As possíveis explicações
Cristina Mota, porta-voz do movimento cívico de professores Missão Escola Pública, está solidária com os colegas e reconhece a legitimidade de quererem aproximar à residência e de se sentirem injustiçados. Adivinha, contudo, que estas situações se continuem a repetir, ano após ano, e todos os meses, em todas as contratações de professores.
“Uma das explicações pode ser precisamente o facto de as escolas terem estado fechadas uma semana, por exemplo, ou nas férias dos funcionários das secretarias, que, durante o mês de agosto, não conseguiram lançar horários, ou reformas de professores. Isso faz com que só agora as escolas tenham noção das verdadeiras necessidades e lancem esses horários a concurso”, adianta.
Cristina Mota lembra que “só este mês de setembro se reformam 458 professores”. “Se as secretarias estiveram de férias, ainda não lançaram essas reformas e esses horários ainda não entraram na Reserva de Recrutamento 1”, tenta justificar, acrescentando que aquilo que admite ser uma “injustiça” se vai repetir nos próximos meses, em que se prevê, em média, a reforma de mais de 300 professores.
Manuel Pereira, diretor escolar e presidente da Associação Nacional de Dirigentes Escolares (ANDE), nem antevê que “desigualdades” como a que ilustra o caso de Jorge Oliveira deixem de existir com o atual modelo de recrutamento de docentes. “Há professores aposentados, cuja autorização para a reforma surge já depois de pormos as vagas a concurso, há aumentos de turmas, há professores que ficam doentes… Na minha escola tive uma professora que morreu este verão, por exemplo”, exemplifica.
“É uma clara injustiça e há sempre situações de enorme injustiça que vão surgindo”, lamenta.
O professor e dirigente escolar acredita que a situação poderia ser mitigada se os concursos de docentes fossem lançados mais cedo. E está convencido que podiam mesmo “ser feitos, por exemplo em janeiro, ou em março, para os professores saberem para onde vão trabalhar no ano letivo seguinte”. “Se os concursos fossem mais cedo, seria mais fácil para as escolas e para os professores”, sublinha.
Andar "devagarinho" para poupar combustível
A Jorge Oliveira não resta outra hipótese se não aceitar a colocação em Portalegre, sob pena de ser alvo de um processo disciplinar, com vista ao despedimento.

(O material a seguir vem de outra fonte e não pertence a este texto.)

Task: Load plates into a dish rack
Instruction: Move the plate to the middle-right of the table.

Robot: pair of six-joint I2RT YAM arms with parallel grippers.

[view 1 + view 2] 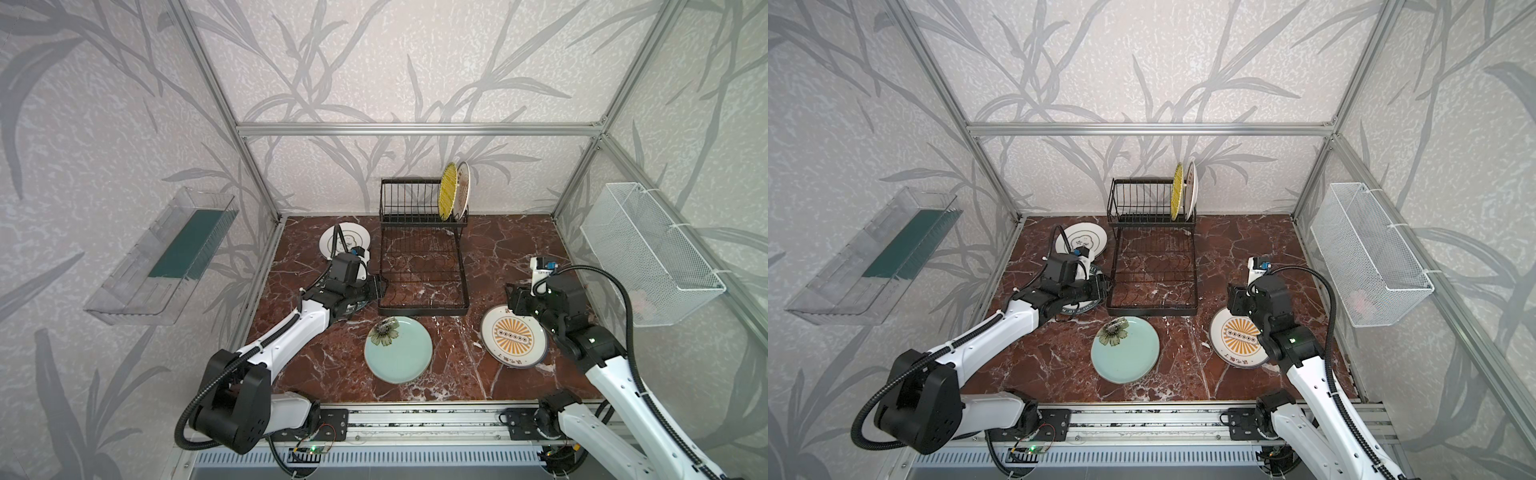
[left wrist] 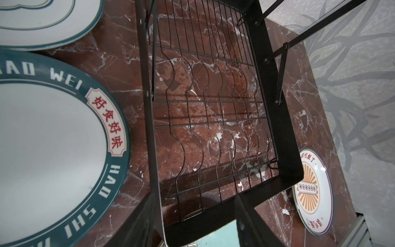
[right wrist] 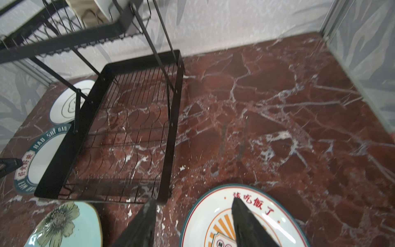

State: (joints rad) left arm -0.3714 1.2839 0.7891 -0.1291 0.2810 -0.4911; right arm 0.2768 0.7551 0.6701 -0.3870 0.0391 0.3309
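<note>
One third loaded: yellow striped plate (image 1: 448, 192) and white plate (image 1: 464, 189) upright in dish rack (image 1: 409, 198); four plates (image 1: 398, 348) flat on worktop (image 1: 519, 249). Left pincer (image 2: 193, 198) and right pincer (image 3: 193, 200) released, empty.

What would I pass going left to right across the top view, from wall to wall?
Clear tray → emblem plate → mint plate → sunburst plate → mesh basket.
</note>
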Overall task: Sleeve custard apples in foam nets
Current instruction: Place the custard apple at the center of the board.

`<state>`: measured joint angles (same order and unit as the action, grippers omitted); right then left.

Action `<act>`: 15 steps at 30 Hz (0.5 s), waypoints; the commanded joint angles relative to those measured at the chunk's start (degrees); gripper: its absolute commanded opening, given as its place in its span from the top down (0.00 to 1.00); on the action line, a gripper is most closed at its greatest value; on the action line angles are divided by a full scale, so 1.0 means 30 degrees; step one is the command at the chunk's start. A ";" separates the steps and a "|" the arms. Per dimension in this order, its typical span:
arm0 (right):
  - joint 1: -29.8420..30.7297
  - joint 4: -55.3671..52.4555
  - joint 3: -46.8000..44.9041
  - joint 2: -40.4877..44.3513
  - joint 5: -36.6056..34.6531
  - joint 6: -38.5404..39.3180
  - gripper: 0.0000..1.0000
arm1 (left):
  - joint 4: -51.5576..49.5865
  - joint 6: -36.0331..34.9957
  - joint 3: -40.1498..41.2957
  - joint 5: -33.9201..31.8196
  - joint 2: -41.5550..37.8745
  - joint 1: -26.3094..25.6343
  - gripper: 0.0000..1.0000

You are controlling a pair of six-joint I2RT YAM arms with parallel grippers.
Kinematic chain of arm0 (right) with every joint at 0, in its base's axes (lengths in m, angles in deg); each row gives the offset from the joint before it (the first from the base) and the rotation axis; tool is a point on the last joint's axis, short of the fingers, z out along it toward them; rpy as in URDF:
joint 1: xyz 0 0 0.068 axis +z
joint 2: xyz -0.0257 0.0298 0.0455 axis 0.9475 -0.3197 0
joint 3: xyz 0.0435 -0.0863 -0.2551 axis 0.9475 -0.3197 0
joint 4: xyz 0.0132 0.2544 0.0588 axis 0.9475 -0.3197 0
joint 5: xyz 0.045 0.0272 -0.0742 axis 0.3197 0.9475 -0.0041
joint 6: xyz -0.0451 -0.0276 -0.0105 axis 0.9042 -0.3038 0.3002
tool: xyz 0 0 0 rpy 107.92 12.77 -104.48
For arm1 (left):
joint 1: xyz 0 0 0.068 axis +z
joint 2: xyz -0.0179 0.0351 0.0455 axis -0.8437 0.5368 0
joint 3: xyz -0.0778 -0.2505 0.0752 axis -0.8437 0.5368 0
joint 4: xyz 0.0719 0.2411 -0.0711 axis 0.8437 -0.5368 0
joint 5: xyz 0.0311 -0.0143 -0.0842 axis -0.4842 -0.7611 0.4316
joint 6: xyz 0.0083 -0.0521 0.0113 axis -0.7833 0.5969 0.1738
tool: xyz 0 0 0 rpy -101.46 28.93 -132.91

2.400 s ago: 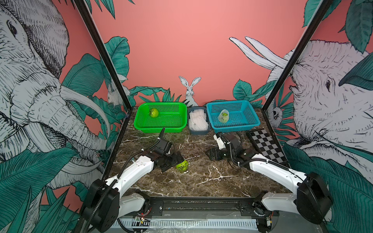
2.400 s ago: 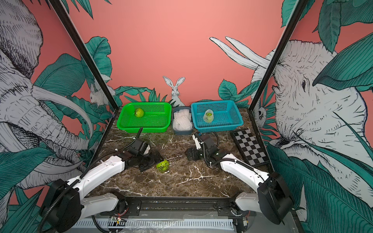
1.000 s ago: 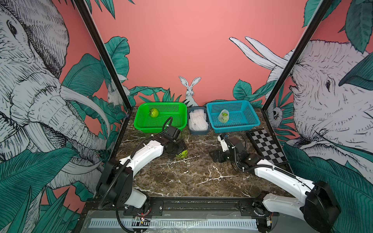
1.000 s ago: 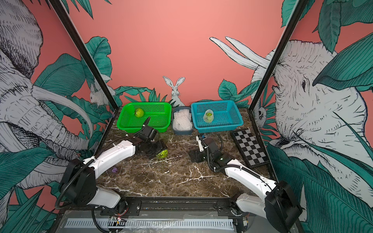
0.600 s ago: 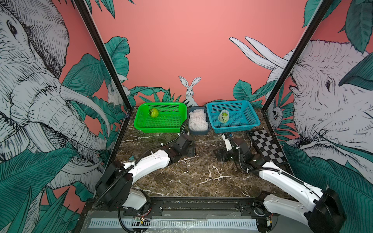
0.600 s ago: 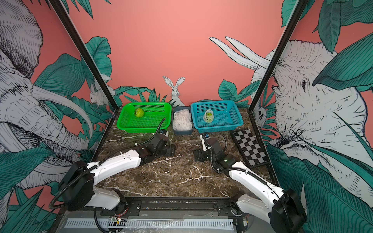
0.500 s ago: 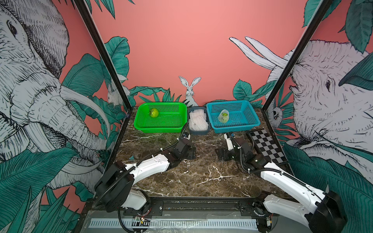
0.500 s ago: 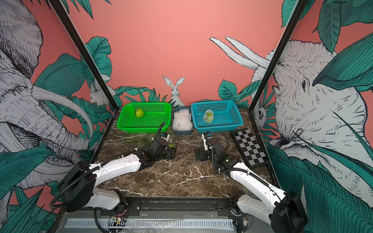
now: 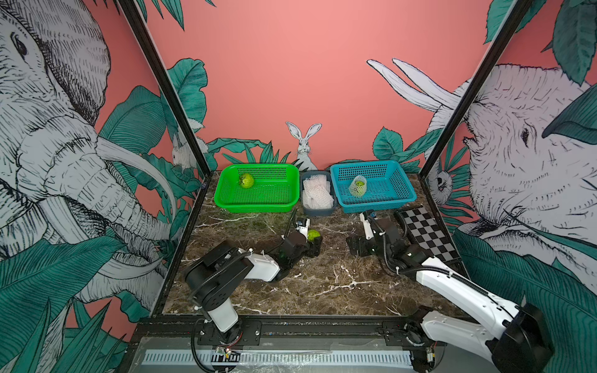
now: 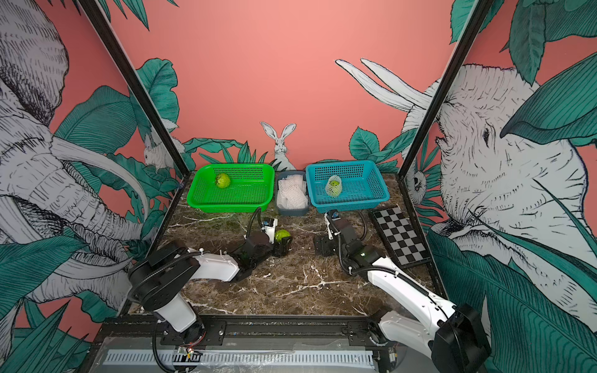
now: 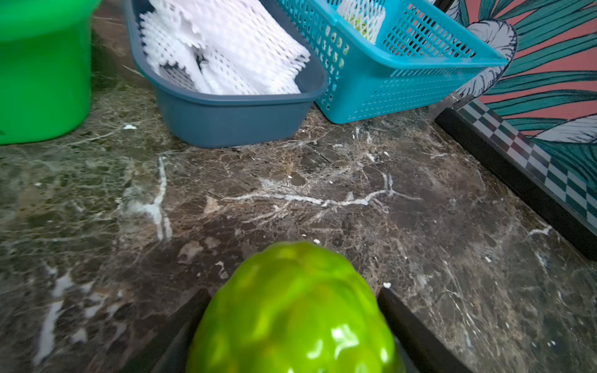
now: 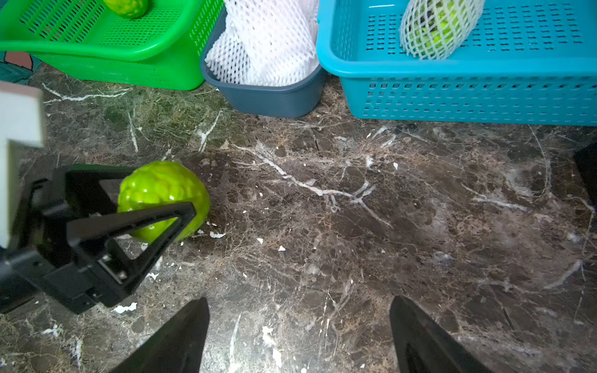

Resta-lhe conformar-se com as contas à vida que vai ter de fazer no próximo ano letivo. Contas às duas casas que vai ter de pagar, contas à quantidade de vezes que vai conseguir ver a família todos os meses, contas ao combustível que vai deixar na estrada em cada viagem. “Por acaso, o carro não bebe muito, porque venho muito devagarinho para poupar”, ironiza.
O Governo prevê apoios entre 75 e 300 euros a professores deslocados que fiquem colocados a mais de 69 quilómetros de casa, em regiões e escolas com manifesta falta de docentes e que pertençam a grupos de recrutamento igualmente deficitários. Não apaga o sentimento de injustiça sentido por Jorge e pelos colegas na mesma situação, mas podia ajudar a mitigá-lo, se estivessem abrangidos.
Cristina Mota defende que a proposta do Ministério da Educação, Ciência e Inovação (MECI) para apoio aos professores deslocados e que está a ser negociada com os sindicatos (há nova reunião marcada para a próxima segunda-feira) está ferida de "injustiça e de inconstitucionalidade" e "tem de ser revista". "Há desigualdades gritantes. Há docentes que estão colocados na mesma escola e igualmente a centenas de quilómetros de casa, mas um receberia apoio e o outro não, porque um pertence a um grupo de recrutamento elegível e o outro não", exemplifica a porta-voz do Missão Escola Pública.
A CNN Portugal questionou o Governo sobre estas “ultrapassagens” nos concursos de docentes, mas, até à hora da publicação deste artigo, não obteve resposta.